‘We don’t have an appointment for you!’ yelled the woman sitting behind the reception hatch.
My 87-year-old father stared back at her. He had made this appointment at his local GP surgery in the Midlands and I had flown from Ireland to be with him and my mother when they attended it.
We had the right day and time and he had the confirmation text to prove it. But the receptionist couldn’t find it on her system. ‘You need to move!’ she shouted at my father.
‘I’ve come a long way…’ I tried, to which she shouted back ‘Who are you!’ and didn’t wait for the answer. It wasn’t a question.
Then the receptionist looked beyond my father and fixed a very warm smile on the woman behind him in the queue: ‘Can I help you?’ She peered around us, making a face at the lady behind as if to say: ‘Can you believe what we have to put up with?’
Looking back at my father, she shouted again in a loud patronising voice: ‘Can you move out of the way!’ Turning to the woman, laughing: ‘I’m sorry about this. Can I help you?’
‘No,’ said the woman, looking appalled. ‘This man is first.’ And she nodded to my father looking confused in his Mackintosh.
The receptionist insisted ‘He doesn’t have an appointment…’ and to my father shouted: ‘You don’t have an appointment so you’ll have to go!’ She shook her head. She had one of those ‘You can’t touch me’ public-sector attitudes, along with an air of ‘If you persist I’ll cry harassment’.
My father shuffled away to a bench in the waiting area while I tried to work out what to do. My mother, who has dementia, was already seated and getting confused. ‘What’s happening?’ she asked me. ‘Has your father made a mistake?’ ‘No Mum, he hasn’t made a mistake. Don’t worry, we’ll sort it out.’
I sat my father down and he started to mumble about how nice the receptionist was, how busy she was and how we mustn’t bother her.
This is how he and my mother came to be in their current state, in my opinion. They think the NHS is so good and well-intentioned that if the NHS tells them to jump off a cliff they jump.
And if, as they lie at the bottom smashed to bits, the NHS shouts at them to get out of the way and shove off its waiting lists, they do that. My mother paid for her knee replacement. She paid for both eyes to be done – cataracts and that laser thing they do to clear clots away. My father is about to pay for both his eyes to be done.
He did get the blood clot causing his heart attack pushed through an artery last year on the NHS, but everything else they have paid for, while boasting to anyone who’ll listen – and that’s certainly not me – about how marvellous their NHS is.
It’s why they won’t come to Ireland to live with me and the builder boyfriend in the big house we thought would be so ideal. They can’t leave their NHS. Well, they do need to keep paying for it so other people can use it.

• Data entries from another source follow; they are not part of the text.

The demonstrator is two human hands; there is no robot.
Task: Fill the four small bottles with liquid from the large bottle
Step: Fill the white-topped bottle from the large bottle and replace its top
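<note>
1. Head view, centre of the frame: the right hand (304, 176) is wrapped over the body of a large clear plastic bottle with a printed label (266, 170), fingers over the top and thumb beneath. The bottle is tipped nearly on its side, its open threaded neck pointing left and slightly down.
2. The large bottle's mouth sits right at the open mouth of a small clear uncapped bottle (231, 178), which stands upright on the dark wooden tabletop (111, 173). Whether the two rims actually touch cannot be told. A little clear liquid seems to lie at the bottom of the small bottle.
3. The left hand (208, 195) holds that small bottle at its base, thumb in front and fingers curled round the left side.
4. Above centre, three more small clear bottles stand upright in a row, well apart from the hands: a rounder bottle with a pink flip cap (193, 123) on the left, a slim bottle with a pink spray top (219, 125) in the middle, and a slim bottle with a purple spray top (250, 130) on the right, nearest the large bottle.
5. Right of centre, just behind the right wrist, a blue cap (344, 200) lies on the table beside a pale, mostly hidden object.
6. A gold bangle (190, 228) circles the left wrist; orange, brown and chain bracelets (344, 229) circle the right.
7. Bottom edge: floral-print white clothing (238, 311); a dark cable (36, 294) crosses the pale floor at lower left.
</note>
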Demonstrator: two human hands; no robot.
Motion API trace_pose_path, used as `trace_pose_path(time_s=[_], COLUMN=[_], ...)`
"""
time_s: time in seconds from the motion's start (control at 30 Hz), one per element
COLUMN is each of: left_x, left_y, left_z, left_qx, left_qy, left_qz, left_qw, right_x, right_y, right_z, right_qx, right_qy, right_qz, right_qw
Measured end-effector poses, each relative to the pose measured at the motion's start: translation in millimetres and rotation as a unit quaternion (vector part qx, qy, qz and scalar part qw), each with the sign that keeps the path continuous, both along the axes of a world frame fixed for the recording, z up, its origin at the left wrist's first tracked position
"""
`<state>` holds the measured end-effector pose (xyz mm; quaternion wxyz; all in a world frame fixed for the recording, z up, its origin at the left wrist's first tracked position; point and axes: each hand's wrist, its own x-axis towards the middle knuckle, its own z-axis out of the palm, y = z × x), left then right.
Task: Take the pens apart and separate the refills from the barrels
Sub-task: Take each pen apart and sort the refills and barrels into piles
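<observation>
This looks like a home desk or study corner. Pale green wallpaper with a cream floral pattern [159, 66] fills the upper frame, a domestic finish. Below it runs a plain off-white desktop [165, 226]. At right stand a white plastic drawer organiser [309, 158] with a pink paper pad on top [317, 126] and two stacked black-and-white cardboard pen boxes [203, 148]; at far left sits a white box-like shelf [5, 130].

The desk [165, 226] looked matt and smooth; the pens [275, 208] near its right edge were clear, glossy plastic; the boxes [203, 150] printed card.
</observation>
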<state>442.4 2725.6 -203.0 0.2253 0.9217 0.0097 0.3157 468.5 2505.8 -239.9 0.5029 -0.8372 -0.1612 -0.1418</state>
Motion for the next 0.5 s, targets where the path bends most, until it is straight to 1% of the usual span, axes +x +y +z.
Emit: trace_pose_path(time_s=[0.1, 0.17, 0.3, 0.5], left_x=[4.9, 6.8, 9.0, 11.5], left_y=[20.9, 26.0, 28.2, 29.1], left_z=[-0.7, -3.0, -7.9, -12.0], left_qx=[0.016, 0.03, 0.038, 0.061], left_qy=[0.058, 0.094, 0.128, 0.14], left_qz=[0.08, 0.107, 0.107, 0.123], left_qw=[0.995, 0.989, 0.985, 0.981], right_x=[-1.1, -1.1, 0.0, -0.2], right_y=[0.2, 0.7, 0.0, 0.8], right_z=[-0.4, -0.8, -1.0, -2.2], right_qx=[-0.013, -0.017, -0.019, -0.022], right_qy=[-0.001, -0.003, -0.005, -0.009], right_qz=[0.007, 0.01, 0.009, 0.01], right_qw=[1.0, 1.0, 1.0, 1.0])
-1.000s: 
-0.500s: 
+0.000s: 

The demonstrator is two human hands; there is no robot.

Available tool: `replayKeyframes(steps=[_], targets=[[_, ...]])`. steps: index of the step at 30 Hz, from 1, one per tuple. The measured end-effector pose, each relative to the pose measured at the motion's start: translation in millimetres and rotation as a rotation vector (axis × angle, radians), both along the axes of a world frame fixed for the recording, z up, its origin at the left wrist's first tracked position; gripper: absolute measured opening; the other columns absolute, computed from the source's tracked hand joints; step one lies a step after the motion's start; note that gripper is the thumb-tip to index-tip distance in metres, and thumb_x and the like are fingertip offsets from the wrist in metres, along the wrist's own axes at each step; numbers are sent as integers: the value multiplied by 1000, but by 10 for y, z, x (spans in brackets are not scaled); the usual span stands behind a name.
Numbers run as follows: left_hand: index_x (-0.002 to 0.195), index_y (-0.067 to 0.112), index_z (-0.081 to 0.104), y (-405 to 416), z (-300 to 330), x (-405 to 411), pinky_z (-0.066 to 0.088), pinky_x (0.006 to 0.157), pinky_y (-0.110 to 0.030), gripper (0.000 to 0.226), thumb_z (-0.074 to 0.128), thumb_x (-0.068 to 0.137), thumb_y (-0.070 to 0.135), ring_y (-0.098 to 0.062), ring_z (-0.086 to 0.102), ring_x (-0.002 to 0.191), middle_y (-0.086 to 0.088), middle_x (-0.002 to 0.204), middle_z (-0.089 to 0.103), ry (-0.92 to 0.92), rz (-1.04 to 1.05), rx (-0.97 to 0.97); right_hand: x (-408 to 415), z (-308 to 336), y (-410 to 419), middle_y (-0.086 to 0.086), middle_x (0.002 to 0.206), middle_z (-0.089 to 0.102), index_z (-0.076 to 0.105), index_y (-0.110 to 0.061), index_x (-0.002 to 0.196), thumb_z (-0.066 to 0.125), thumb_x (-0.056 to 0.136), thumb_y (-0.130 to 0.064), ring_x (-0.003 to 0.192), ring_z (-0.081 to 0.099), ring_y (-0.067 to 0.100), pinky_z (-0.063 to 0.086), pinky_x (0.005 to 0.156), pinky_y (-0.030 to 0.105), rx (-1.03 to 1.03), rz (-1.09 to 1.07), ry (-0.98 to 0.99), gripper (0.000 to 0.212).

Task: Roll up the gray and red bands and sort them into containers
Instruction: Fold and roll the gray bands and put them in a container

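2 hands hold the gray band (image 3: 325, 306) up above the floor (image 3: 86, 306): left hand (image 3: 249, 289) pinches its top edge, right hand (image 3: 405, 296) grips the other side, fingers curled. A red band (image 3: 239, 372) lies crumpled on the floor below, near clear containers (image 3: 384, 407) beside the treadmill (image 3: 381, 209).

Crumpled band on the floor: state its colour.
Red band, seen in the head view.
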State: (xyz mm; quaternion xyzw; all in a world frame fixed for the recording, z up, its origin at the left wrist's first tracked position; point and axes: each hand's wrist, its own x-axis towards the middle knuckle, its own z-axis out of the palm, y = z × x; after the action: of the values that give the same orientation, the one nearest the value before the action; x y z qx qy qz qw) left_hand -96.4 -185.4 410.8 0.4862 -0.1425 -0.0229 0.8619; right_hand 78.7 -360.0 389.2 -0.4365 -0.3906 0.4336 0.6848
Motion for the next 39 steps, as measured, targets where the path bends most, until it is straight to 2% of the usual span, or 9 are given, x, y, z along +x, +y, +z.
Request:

My father got up and tottered over to a machine on the wall called a self check-in and started pressing the keypad. Oh no, I thought.
But after a few seconds he turned round and said: ‘That’s it! Done it!’ He had found his appointment and checked himself in.
The receptionist was on the phone, laughing and gossiping. What a cow. If she noticed he had managed to get through her system she would probably cancel him so I was glad when we got called in a few minutes later.
Sitting in front of the doctor, who was so young my father asked if she was the doctor, we started to explain. My father tried and I tried and then my mother said: ‘Oh dear, what’s happening?’
The doctor shook her head. It was all completely unintelligible. What had happened was this: a charity had been to their house and, after refusing to help with what they had rung them to ask about, had given them something called a ‘Respect’ form, which invited them to make end of life choices.
It portrayed a line, with ‘comfort’ at one end coupled with not being resuscitated, and discomfort at the other end coupled with being revived, upon which my father was asked to place a tick.
What a charity was doing taking this round to old people I found out after ringing them and being told: ‘The NHS makes us give them out.’
‘Oh does it now?’ I said. My father had filled out one for him and one for my mother, and then he took the forms to his GP as instructed by the charity for the GP to sign and tick a box that pronounced ‘Resuscitate’ or ‘Do not resuscitate’ based on their opinion that day.
The GP was meant to give it back and my father was to stick it on the wall in case an ambulance came. But it appeared the doctor had kept it instead. Had he imagined that? In any case, he now felt he had ticked the wrong place.
Of course he did. It was impossible, I realised, looking at a blank version of the form, to tick a right place.
The GP said there was no such form on their files and he should not worry. It occurred to me that perhaps a kind doctor had ripped it up, a rare act of redemption.